2.   Keunikan Tradisi Tumbilotohe
Pada saat perayaan tradisi tumbilotohe, ada banyak hal lainnya yang meramaikan
perayaan tradisi ini. Hal-hal ini yang menambahkan keunikan dari tumbilotohe ini. Yang
pertama yaitu, saat dimana anak-anak sampai segelintir orang tua
membunyikan bunggo atau biasa dikenal dengan sebutan meriam tradisional. Meriam
tradisional ini dahulunya hingga sekarang sering digunakan untuk membangunkan sahur
di saat bulan Ramadhan, tetapi pada saat tradisitumbilotohe berlangsung, meriam
tradisional ini menjadi ajang perlombaan bagi yang memiliki suara meriam
terkeras.Bunggo ini merupakan meriam bambu yang diisi minyak tanah, dan memilik
lubang kecil di atas bambu tersebut untuk menyulut lalu menghasilkan bunyi seperti
meriam.
Yang kedua adalah festival bedug, dimana setiap mesjid atau tempat-tempat tertentu
menyiapkan bedug dan memukul bedug tersebut sedemikian rupa hingga mengahsilkan
bunyi yang indah didengar.
Yang ketiga adalah penataan lampu-lampu botol di lahan yang luas, lampu-lampu
botol dihias dan ditata seindah mungkin dan membuat tulisan dari bambu dan
digantungkan lampu botol sehingga lahan tersebut terlihat indah. Jika ada foto udara,
daerah Gorontalo akan terlhat terang bercahaya dari atas.

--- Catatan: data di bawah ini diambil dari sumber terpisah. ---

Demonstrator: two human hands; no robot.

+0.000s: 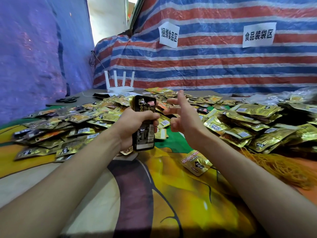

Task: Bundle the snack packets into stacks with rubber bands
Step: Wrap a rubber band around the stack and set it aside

3. Respon Warga Indonesia Terhadap Tradisi Tumbilotohe


Tumbilotohe merupakan salah satu kekayaan budaya di Gorontalo yang pantas
dikembangkan. Oleh karena itu, tradisi tumbilotohe terus dilestarikan oleh
warga Gorontalo hingga saat ini. Banyak potensi yang dimiliki tumbilotohe, salah
satunya bisa menyedot kunjungan wisata ke daerah Gorontalo,
karena tradisi tumbilotohe tidak dijumpai di daerah manapun di wilayah NKRI.
Walaupun daerah-daerah tetangga Provinsi Gorontalo pun turut melaksanakannya seperti
daerah bagian utara (Bolmut) yang dikenal dengan nama Maninjulo Lambu dan selatan
(Bolsel) yang dikenal dengan nama Sumpilo Soga, tapi semaraknya tidak merata seperti
yang ada di provinsi Gorontalo.

Tradisi unik ini menimbulkan daya tarik tersendiri yang mengundang orang-
orang dari daerah lain datang berkunjung untuk menyaksikan langsung acara tambilotohe
tersebut. Rata-rata masyarakat yang datang berkunjung berasal dari kota tetangga seperti
Manado, Palu, dan Makassar.
Perayaan tumbilotohe ini masuk Museum Rekor Indonesia (MURI), karena sebanyak
5.000.000 (lima juta) lampu menyemarakkan perayaan tradisi tumbilotohe tersebut.
Tradisi ini pula mendapat respon dari Kementerian Kebudayaan dan Pariwisara Republik
Indondesia (Kemenbudpar RI). Kemenbudpar memberikan dukungan penuh terhadap
even religius ini menjadi agenda pariwisata dunia di Gorontalo menjelang Lebaran Idul
Fitri, bahkan menjamin akan lebih mempopulerkannya ke seluruh dunia,
agar Gorontalo menjadi pusat perhatian para wisatawan dunia.